**Data listing**
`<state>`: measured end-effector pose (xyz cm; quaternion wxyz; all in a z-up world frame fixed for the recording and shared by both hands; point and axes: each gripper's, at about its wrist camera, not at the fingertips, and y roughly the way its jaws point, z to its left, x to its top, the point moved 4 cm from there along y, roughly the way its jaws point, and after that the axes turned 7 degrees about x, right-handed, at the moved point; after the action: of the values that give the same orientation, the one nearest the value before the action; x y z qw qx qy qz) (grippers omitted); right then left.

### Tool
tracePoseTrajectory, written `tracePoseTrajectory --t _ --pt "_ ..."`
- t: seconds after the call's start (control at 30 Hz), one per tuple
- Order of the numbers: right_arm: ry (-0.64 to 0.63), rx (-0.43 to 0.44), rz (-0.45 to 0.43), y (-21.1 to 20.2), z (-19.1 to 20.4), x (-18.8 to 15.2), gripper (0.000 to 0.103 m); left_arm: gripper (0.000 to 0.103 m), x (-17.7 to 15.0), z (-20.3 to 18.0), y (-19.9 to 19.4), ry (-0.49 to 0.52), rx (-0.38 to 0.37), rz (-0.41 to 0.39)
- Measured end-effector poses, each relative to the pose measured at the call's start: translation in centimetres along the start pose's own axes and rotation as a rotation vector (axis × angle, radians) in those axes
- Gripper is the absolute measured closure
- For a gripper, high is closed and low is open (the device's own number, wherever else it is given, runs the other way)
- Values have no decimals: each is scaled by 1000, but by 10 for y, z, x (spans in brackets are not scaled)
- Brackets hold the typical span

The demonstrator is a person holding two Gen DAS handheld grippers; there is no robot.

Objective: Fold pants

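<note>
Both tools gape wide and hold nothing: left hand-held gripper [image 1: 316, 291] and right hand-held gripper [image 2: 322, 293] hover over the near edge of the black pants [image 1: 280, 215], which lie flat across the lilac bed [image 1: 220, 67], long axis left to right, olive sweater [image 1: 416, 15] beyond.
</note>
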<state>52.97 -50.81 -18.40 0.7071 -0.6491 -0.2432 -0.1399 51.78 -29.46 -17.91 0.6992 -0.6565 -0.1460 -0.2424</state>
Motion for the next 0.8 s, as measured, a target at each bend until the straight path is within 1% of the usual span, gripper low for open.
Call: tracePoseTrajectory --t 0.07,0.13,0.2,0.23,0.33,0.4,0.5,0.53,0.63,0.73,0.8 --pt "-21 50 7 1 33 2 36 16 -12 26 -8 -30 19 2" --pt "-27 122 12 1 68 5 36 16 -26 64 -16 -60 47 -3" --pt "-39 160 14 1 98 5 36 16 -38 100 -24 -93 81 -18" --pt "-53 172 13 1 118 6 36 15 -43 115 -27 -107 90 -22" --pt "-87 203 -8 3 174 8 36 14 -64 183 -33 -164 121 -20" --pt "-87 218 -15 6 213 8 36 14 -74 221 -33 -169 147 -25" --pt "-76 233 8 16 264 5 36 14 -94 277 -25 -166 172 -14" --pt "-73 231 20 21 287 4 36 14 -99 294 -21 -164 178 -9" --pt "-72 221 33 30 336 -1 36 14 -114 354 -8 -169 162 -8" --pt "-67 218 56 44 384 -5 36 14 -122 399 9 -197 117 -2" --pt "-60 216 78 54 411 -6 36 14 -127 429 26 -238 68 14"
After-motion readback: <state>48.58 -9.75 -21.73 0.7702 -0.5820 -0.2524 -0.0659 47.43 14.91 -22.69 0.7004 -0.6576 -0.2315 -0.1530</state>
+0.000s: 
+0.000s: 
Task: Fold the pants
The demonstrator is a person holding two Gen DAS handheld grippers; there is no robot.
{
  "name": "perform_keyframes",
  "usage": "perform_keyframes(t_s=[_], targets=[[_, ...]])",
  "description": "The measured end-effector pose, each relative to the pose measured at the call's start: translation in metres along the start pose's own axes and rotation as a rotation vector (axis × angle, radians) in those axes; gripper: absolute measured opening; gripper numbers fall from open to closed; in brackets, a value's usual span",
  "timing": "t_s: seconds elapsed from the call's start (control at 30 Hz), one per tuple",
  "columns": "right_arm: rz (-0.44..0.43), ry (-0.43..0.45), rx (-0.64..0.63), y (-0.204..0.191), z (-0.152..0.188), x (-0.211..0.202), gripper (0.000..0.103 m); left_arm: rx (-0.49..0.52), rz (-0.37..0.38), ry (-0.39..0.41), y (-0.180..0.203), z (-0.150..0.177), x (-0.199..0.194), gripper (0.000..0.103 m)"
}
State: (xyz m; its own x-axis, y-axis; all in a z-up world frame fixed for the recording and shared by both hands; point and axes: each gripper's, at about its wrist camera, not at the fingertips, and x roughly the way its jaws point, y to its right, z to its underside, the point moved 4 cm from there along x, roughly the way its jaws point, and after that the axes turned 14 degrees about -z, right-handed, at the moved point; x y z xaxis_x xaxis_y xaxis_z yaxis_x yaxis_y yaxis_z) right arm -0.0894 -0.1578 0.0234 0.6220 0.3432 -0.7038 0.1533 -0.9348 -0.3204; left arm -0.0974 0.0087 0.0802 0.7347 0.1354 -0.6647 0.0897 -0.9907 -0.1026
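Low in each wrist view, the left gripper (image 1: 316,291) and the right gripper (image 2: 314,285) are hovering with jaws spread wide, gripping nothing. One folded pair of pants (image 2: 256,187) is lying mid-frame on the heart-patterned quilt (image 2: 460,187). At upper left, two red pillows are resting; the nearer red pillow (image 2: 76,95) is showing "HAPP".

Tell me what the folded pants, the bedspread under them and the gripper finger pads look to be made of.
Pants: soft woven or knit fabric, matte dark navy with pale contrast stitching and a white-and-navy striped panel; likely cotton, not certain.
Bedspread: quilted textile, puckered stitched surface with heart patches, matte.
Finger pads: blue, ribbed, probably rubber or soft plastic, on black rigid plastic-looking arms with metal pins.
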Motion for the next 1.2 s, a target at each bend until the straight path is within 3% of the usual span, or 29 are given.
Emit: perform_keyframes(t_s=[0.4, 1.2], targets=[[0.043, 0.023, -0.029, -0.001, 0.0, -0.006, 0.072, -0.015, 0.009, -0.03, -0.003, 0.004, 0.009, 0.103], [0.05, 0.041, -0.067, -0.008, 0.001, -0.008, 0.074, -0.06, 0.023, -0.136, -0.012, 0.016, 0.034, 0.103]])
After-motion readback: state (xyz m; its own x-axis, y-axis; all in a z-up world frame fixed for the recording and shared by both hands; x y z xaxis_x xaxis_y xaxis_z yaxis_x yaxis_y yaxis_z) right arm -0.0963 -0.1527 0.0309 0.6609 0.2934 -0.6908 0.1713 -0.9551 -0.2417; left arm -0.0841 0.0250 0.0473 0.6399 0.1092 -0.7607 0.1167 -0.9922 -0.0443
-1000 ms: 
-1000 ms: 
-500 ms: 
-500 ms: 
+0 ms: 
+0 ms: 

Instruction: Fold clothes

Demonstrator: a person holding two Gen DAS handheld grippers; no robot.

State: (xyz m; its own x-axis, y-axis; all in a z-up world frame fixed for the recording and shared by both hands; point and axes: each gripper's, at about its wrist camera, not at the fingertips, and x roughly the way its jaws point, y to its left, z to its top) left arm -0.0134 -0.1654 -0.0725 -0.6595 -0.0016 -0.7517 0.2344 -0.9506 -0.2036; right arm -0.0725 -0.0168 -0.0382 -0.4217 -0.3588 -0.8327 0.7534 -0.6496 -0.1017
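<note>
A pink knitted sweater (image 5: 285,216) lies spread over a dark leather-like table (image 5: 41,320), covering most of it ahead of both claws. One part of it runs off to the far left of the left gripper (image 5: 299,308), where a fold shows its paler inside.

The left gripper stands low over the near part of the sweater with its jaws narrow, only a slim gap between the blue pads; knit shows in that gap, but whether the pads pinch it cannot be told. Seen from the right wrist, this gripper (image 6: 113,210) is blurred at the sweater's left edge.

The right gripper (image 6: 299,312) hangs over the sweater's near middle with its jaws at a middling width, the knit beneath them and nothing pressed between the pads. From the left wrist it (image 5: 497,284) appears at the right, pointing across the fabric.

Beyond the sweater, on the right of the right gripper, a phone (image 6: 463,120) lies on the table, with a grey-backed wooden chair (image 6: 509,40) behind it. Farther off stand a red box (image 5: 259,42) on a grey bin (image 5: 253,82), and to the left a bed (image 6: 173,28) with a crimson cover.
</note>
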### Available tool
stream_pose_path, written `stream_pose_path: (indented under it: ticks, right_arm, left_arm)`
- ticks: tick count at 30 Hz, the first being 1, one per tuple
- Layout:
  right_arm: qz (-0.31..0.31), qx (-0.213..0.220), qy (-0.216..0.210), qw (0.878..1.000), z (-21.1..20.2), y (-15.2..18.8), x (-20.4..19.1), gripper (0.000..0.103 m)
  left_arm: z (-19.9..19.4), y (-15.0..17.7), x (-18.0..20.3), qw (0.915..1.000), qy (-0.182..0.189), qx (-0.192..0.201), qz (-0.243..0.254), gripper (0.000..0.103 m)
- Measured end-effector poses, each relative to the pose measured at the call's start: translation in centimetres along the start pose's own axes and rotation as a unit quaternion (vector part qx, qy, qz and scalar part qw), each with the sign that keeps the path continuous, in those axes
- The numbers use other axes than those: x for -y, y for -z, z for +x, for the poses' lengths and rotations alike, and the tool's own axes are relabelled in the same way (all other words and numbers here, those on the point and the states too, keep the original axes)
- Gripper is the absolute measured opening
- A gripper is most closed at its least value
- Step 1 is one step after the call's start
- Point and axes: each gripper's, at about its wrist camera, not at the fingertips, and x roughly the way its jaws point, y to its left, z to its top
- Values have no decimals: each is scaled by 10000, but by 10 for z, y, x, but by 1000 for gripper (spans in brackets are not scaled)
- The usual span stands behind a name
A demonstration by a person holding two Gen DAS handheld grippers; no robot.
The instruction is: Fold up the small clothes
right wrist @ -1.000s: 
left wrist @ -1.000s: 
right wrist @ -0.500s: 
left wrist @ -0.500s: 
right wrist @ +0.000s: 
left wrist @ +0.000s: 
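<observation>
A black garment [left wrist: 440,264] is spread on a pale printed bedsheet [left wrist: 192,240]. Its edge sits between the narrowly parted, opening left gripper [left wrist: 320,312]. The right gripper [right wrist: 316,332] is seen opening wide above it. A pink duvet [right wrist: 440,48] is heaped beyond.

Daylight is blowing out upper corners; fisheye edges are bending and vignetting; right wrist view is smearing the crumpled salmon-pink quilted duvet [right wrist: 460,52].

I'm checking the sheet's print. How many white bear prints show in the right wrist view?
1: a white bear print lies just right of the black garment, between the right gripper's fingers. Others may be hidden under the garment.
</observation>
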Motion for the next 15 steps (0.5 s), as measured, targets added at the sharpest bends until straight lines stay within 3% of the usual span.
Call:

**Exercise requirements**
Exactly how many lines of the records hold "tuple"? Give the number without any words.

**Reply**
3